Im Februar 2020 etwa marschierten rund 500 schwarz gekleidete Neonazis in Budapest auf, um an eine Schlacht deutscher SS-Einheiten gemeinsam mit ihren ungarischen Verbündeten gegen die sowjetischen Belagerer im Zweiten Weltkrieg zu erinnern. Rechtsextreme organisieren im Umfeld des Jahrestags jährlich Aufmärsche unter dem Motto «Tag der Ehre», das auch als Anspielung auf den SS-Wahlspruch «Meine Ehre heißt Treue» verstanden werden kann.
Im Oktober 2019 griffen 50 Neonazis ein liberales Kulturzentrum in Budapest an. Nach Angaben des Leiters der Einrichtung rissen sie die Regenbogenfahne am Eingang herunter, verbrannten sie und schmierten Nazi-Slogans an Tor und Hauswand. Die Polizei leitete damals Ermittlungen gegen unbekannt wegen Randalierens ein.

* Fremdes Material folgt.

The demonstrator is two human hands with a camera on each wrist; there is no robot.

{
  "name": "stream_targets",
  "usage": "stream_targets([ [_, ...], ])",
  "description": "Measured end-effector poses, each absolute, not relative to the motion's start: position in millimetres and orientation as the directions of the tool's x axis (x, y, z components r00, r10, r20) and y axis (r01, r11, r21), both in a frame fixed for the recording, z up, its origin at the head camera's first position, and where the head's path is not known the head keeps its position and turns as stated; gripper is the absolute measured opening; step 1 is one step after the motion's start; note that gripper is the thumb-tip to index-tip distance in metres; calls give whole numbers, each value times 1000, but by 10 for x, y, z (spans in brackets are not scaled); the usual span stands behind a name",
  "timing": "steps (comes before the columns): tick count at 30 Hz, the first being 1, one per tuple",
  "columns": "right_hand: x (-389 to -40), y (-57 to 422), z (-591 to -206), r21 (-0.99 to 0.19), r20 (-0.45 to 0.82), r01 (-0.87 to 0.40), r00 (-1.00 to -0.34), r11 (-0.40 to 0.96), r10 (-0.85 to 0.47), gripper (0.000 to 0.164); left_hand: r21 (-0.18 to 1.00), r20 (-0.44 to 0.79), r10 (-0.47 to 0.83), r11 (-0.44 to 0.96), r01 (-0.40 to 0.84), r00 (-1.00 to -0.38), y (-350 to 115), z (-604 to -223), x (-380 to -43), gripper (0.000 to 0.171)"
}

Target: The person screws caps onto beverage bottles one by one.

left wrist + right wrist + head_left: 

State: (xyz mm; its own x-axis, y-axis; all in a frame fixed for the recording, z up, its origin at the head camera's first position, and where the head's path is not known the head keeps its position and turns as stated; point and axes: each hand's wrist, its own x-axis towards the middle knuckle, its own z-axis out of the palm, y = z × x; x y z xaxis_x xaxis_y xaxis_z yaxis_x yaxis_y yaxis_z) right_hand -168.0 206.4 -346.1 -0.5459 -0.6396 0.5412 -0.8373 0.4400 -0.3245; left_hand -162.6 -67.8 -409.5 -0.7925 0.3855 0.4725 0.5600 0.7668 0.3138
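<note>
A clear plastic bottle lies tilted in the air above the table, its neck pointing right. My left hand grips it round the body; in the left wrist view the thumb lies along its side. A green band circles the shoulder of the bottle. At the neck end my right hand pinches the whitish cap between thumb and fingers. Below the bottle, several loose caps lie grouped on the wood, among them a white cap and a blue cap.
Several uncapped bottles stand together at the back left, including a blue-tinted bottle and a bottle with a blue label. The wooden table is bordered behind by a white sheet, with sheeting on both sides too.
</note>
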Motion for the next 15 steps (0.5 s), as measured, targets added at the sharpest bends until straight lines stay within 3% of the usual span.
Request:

Hooligans und Fußball-Ultras
Auch die radikale Fußballszene in Ungarn sorgt für Randale. Nicht nur in den Stadien (daheim und im Ausland) kommt es zu Beleidigungen, Übergriffen und Randalen. Auch außerhalb werden Zusammenstöße und Straßenschlachten rivalisierender Gruppen registriert – etwa zwischen Anhängern von Ferencvaros und Ujpest.
Fußball-Ultras randalierten im September 2015 vor, während und nach einem EM-Qualifikations-Spiel gegen Rumänien in Budapest. Es kam zu Zusammenstößen mit der Polizei mit mehreren Verletzten und in Brand gestecketen Autos, darunter ein Polizeifahrzeug.
Die Recherche-Plattform Bellingcat hat in einem Artikel vom Spätsommer 2021 enge Verbindungen zwischen ungarischen Ultras-Gruppen und rechtsextremen sowie neonazistischen Gruppen aufgezeigt.
Dort schlummert ein beträchtliches Gewaltpotenzial. Orbans Regierungspartei Fidesz ist mit diesen Milieus verbunden, kontrolliert sie zum Teil und instrumentalisiert sie für ihre Zwecke.